Actual Property As A “Bonds Plus” Funding
I’ve by no means been large on bonds (~2% of my web price) as a result of I desire higher-risk, higher-reward investments. I see actual property as a bond various, providing potential appreciation, lease will increase, and tax benefits. Over the previous 22 years, my actual property holdings have outperformed Treasury bonds and the mixture bond index, and I anticipate that to proceed.

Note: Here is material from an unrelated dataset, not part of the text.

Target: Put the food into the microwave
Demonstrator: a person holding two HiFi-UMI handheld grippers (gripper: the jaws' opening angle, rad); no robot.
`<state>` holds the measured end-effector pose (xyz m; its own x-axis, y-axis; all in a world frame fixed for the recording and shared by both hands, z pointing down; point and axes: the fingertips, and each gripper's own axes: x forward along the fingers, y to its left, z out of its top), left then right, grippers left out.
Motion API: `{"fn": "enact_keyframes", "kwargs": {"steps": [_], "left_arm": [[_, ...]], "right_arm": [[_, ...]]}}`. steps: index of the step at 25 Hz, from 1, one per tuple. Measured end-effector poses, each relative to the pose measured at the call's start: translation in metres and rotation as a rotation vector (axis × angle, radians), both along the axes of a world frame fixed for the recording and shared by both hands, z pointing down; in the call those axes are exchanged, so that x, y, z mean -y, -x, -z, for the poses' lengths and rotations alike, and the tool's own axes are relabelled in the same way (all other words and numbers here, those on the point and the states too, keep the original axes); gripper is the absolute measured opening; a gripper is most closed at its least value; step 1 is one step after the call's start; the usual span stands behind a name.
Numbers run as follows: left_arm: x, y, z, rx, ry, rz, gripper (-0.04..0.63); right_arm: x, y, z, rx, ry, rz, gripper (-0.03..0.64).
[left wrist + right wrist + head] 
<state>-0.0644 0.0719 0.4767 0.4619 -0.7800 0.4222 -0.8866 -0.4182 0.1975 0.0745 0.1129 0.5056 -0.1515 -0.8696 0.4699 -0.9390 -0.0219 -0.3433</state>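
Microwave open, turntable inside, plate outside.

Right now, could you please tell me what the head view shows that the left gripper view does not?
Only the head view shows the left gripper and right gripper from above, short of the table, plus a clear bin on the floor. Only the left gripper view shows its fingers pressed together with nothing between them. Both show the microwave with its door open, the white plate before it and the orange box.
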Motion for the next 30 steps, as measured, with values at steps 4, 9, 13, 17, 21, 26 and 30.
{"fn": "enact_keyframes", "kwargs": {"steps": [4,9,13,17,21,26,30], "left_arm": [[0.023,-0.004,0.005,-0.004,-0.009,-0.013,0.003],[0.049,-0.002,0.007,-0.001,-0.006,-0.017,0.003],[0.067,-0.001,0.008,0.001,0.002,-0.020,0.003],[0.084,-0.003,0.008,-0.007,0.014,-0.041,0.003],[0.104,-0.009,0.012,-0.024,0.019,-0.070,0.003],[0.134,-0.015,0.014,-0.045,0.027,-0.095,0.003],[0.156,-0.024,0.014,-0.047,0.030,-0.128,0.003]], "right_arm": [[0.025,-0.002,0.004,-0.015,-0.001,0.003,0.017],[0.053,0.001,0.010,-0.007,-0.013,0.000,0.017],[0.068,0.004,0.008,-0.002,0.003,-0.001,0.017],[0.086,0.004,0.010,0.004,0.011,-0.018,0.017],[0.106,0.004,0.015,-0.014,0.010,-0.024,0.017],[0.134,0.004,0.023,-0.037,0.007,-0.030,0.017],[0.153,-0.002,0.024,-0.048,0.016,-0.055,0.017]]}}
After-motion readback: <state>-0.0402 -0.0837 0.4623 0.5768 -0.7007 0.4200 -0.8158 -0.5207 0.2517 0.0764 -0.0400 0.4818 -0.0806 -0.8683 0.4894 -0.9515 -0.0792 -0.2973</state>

In fact, proudly owning bodily actual property isn’t passive. This previous weekend alone, I spent three hours portray my outdated home after my tenants moved out. Subsequent up: changing grout, energy washing, deck touch-ups, and landscaping the entrance yard. Whereas I get pleasure from presenting a terrific product, the upkeep work takes time away from different pursuits.
As I become old, I discover myself naturally shifting towards extra on-line actual property investments and away from bodily property possession. The enchantment of a less complicated, lower-maintenance life is rising—similar to the housing market may if mortgage charges drop.

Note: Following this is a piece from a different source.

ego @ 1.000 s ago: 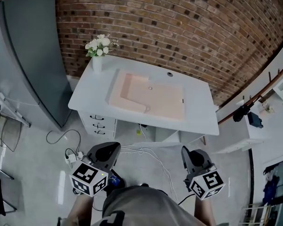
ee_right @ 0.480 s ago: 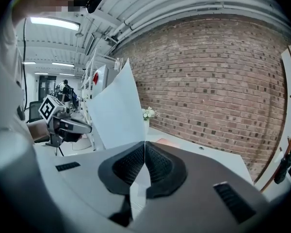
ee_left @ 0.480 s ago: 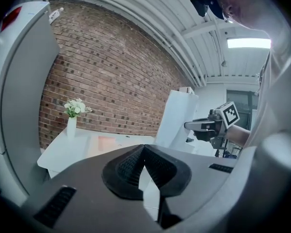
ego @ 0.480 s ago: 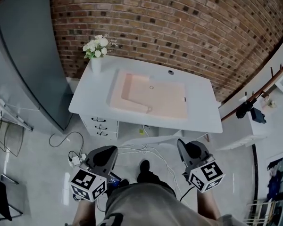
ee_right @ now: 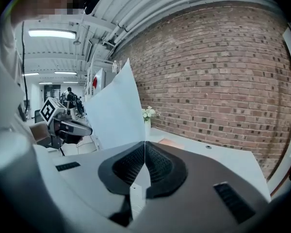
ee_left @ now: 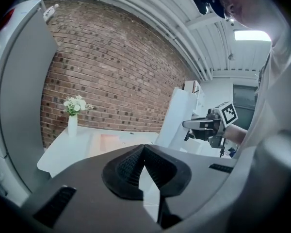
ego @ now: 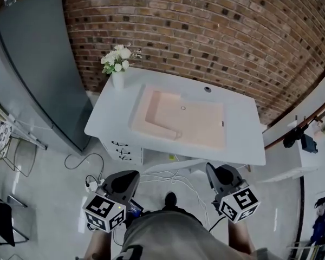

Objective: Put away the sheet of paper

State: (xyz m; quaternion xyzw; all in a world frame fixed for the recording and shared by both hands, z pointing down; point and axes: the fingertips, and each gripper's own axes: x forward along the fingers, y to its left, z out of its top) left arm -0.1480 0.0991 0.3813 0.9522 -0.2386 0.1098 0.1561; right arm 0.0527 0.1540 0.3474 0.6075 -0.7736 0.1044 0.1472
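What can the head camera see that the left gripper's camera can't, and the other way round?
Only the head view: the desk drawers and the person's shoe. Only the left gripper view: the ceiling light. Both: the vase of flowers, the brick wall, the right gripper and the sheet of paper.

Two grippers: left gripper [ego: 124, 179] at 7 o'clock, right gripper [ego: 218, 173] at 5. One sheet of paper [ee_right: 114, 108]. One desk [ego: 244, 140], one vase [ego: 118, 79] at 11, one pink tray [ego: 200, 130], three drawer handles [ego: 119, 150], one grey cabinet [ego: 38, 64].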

Taking Benefit of the Inventory Market Promote-Off
Throughout his earlier time period, former President Donald Trump initiated main commerce conflicts, most notably with China, beginning in July 2018. The U.S. imposed tariffs on roughly $550 billion price of Chinese language items, whereas China responded with tariffs on about $185 billion price of U.S. items. The tensions prompted market volatility earlier than culminating within the Part 1 commerce deal in January 2020, which eased some disputes.
On July 18, 2018, the S&P 500 stood at 2,800 earlier than promoting off to 2,485 by December 18, 2018—an 11% decline. Nevertheless, by January 2020, the market had rebounded to 3,300, delivering a formidable 32% acquire. If historical past repeats itself, a 10%+ correction may current a powerful shopping for alternative.

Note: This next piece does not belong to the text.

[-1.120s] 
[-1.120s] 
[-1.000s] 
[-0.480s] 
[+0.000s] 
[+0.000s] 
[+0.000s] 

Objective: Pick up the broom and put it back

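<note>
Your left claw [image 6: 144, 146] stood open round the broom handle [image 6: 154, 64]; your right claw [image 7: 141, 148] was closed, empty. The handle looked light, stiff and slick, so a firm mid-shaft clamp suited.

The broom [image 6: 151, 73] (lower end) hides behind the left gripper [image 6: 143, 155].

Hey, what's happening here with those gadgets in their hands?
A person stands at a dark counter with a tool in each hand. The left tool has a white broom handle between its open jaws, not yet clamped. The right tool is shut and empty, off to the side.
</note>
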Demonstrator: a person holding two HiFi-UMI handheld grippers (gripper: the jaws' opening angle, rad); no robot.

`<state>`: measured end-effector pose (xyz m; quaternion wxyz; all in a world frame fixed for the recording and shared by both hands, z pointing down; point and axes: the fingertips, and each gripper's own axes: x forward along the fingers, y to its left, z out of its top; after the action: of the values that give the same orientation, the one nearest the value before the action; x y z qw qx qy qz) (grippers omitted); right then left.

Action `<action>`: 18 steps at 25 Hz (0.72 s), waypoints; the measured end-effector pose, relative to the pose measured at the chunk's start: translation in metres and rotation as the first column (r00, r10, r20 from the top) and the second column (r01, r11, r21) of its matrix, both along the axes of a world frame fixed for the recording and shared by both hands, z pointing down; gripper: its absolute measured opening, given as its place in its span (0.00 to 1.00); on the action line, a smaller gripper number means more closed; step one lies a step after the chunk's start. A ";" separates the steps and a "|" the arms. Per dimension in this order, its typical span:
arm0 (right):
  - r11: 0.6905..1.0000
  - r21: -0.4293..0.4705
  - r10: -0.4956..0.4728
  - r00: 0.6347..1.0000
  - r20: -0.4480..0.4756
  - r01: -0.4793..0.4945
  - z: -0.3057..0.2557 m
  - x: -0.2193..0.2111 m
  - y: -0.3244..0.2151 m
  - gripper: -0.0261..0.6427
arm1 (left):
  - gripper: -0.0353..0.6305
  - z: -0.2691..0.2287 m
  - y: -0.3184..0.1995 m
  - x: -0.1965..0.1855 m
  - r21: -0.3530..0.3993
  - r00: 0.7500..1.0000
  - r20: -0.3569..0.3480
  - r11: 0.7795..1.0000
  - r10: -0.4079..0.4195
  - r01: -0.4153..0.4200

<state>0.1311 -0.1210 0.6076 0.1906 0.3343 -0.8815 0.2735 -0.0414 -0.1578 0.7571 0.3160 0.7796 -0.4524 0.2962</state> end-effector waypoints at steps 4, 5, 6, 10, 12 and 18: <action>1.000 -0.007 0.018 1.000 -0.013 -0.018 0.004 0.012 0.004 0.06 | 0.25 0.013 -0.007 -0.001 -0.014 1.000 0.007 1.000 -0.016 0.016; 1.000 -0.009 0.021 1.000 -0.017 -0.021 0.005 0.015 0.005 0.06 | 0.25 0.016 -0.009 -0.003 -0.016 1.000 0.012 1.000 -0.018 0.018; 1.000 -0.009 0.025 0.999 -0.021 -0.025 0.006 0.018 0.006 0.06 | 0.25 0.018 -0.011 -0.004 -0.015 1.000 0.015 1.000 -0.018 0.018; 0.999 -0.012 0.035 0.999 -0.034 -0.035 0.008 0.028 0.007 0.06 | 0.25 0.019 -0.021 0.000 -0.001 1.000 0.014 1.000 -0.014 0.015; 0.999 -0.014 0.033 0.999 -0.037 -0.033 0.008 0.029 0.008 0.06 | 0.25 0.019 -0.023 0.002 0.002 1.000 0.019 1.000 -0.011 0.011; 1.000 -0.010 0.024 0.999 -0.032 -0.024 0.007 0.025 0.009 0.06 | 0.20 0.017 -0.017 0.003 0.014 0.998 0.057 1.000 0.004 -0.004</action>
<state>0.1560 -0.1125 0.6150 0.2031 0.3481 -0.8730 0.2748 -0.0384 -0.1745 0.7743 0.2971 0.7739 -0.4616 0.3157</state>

Market pullbacks all the time really feel painful within the second, however they’re nothing new. Since 1950, the S&P 500 has skilled a correction (declines of 10% or extra) roughly each 19 months. Since 1980, the common intra-year decline has been 14.3%, making double-digit drops comparatively widespread. In the meantime, bear markets (declines of 20% or extra) happen about as soon as each six years on common.
Provided that I am at present underweight public equities, I’m desirous to purchase the dip and I did aggressively Monday morning. However what excites me much more? Shopping for the dip for my youngsters—a transfer I hope they’ll recognize 10-15 years down the highway once they’re in highschool or faculty.

U.S.A. Will Win The Battle
In a recreation of rooster, who wins? Clearly, the greatest participant with the best potential to resist a collision. I anticipate different nations to concede to lots of our calls for in the event that they wish to keep away from spiraling right into a recession.
As of now, there’s a pause on tariff implementation for 30 days with Canada and probably with Mexico and China because the respective leaders determine issues out.

Readers, how lengthy do you assume this commerce conflict will final? Will it push capital into actual property and drive residence costs larger? How are you positioning your investments?
Disclaimer: This isn’t funding recommendation to you, solely my ideas about how commerce wars can have an effect on completely different danger belongings. Please do your individual due diligence and make investments in line with your danger tolerance and monetary targets.